*WHAT YOU NEED TO DO*
Write out the data exactly from its first line onward, ending with the line in which "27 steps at" appears.

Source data
::::

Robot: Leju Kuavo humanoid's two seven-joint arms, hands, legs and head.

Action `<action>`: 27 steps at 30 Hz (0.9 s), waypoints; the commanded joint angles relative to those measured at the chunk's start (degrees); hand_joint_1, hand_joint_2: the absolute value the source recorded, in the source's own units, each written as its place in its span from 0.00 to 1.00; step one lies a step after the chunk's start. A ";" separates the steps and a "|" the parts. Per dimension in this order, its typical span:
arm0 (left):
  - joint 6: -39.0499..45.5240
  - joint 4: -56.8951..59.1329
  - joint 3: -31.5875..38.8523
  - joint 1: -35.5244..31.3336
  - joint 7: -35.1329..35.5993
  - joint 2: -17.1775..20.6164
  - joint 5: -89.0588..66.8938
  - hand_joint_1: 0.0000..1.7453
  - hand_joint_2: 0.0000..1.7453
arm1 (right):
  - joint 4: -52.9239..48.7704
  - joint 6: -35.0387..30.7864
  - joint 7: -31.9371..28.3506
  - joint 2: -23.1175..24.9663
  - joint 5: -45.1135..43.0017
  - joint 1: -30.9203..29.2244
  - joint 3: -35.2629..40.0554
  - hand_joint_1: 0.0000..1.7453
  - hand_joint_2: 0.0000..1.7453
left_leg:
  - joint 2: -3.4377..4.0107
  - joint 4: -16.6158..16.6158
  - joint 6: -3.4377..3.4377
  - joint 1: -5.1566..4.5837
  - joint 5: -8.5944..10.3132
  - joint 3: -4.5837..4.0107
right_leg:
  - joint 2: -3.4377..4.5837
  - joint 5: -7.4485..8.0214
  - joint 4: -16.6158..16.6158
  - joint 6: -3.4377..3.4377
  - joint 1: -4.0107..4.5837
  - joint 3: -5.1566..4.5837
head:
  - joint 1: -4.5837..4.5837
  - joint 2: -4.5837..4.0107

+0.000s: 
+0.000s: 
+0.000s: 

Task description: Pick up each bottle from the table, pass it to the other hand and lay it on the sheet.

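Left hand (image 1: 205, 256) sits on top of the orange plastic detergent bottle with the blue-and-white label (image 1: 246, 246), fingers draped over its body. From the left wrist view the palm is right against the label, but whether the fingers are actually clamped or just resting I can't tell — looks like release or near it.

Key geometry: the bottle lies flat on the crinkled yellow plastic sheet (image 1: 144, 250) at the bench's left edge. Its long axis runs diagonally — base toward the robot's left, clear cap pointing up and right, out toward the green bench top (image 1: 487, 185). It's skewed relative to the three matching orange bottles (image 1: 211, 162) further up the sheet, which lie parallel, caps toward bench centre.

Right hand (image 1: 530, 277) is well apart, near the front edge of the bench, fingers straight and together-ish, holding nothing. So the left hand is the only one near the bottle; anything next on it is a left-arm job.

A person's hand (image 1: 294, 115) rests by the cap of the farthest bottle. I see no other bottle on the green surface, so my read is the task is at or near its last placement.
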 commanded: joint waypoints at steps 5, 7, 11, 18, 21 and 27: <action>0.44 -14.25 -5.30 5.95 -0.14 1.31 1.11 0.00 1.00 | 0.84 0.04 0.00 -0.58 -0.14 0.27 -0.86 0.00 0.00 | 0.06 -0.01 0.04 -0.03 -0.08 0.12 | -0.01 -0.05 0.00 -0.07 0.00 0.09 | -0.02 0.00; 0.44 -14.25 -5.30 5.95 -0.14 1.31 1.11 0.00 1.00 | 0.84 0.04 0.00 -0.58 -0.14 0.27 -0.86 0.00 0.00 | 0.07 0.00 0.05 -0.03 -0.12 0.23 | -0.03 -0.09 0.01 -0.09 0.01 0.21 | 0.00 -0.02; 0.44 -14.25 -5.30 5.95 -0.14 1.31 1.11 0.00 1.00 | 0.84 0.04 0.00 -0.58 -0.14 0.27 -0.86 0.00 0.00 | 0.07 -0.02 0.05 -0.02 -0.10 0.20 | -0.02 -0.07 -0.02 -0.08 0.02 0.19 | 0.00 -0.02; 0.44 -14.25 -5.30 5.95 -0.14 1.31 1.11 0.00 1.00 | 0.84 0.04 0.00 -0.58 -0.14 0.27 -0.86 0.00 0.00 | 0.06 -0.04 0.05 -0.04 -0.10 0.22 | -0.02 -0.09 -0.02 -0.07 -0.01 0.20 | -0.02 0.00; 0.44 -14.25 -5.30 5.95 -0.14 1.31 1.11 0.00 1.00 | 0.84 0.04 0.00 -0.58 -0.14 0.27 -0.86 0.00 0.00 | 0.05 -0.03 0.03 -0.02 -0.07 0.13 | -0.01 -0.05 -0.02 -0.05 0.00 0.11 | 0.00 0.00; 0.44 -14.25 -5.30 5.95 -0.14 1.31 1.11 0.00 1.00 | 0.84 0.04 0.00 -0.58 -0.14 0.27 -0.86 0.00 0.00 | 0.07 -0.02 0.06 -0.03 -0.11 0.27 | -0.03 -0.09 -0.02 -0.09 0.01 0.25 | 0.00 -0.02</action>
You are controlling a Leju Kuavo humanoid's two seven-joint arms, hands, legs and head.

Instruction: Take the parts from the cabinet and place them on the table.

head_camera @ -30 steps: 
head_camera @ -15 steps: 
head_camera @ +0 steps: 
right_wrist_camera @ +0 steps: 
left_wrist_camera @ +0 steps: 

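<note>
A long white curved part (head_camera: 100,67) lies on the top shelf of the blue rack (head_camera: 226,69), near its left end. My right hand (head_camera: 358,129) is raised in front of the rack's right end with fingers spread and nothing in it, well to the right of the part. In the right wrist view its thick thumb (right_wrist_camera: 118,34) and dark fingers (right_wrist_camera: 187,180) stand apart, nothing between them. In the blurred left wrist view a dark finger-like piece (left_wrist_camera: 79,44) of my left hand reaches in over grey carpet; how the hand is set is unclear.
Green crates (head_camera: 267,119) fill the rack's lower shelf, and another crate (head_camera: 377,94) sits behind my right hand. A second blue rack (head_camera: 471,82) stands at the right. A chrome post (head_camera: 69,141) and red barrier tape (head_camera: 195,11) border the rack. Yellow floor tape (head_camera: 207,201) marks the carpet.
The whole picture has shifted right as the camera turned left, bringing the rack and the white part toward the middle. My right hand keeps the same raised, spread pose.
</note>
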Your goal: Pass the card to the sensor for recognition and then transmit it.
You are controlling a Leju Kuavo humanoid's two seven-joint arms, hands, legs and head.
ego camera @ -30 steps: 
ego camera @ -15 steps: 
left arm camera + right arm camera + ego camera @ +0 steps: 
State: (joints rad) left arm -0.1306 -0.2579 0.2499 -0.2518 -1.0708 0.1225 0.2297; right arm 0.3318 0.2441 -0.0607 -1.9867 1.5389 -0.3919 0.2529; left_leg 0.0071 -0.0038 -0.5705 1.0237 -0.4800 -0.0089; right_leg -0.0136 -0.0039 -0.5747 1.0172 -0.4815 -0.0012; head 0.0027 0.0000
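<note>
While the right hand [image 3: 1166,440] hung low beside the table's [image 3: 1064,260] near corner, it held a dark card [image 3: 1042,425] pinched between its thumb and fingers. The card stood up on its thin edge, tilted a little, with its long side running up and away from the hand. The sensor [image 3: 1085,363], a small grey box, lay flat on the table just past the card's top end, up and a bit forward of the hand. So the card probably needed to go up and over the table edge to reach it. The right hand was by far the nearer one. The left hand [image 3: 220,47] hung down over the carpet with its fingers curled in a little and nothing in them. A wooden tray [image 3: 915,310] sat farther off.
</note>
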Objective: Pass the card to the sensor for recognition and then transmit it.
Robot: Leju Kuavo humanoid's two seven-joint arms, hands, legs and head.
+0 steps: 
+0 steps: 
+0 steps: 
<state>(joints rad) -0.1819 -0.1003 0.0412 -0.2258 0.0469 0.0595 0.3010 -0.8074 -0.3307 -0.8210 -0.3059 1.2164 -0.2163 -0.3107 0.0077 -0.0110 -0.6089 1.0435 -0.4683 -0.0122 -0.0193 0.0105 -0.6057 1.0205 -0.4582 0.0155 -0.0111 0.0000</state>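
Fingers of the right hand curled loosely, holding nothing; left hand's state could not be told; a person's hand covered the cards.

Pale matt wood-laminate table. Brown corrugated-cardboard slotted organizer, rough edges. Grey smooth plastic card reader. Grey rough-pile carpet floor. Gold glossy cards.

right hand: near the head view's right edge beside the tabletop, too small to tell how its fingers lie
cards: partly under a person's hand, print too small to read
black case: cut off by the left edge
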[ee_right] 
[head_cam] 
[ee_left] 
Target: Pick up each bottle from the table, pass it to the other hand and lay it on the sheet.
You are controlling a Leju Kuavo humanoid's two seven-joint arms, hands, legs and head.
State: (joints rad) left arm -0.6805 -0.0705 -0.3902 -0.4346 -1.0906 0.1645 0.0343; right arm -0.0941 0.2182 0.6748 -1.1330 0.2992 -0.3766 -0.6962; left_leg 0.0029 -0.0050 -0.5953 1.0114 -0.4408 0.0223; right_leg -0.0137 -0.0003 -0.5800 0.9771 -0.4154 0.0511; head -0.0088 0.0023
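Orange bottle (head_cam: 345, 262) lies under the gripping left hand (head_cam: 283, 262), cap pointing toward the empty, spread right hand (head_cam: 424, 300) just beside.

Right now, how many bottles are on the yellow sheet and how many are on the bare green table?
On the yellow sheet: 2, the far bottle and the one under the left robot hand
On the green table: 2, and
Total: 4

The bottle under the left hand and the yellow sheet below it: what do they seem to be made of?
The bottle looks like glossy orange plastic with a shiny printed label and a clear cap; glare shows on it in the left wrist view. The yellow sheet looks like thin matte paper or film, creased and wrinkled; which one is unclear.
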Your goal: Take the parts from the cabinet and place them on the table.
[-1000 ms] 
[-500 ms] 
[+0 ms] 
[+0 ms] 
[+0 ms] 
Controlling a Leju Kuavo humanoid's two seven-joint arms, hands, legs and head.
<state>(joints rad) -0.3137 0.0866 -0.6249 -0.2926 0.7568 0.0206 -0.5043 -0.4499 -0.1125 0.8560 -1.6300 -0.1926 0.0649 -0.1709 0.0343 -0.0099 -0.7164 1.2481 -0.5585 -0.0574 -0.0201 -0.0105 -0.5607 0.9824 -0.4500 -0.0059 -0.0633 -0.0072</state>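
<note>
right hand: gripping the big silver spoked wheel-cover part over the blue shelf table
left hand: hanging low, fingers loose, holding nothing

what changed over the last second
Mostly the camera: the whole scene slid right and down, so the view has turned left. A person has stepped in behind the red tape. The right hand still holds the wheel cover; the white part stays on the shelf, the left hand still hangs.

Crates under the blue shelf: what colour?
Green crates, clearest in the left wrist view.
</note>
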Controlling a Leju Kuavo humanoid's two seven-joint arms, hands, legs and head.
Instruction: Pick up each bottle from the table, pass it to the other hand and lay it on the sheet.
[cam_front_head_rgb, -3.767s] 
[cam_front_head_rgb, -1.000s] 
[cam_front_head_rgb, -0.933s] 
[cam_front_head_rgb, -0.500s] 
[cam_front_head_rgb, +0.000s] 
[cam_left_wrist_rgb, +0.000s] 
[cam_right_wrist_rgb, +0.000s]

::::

*EXERCISE SOLUTION*
Robot: Leju Kuavo humanoid's two seven-joint arms, hands, legs and head.

Action `<action>`: 27 steps at 30 Hz (0.9 s), waypoints; the commanded joint angles relative to those measured at the chunk's start (degrees); hand_joint_1, hand_joint_2: the absolute value the source recorded, in the source's own units, each written as its place in its span from 0.00 to 1.00; step one lies a step after the chunk's start. A ";" separates the steps and a "|" the parts. Per dimension in this order, its typical span:

There is no more to the exercise.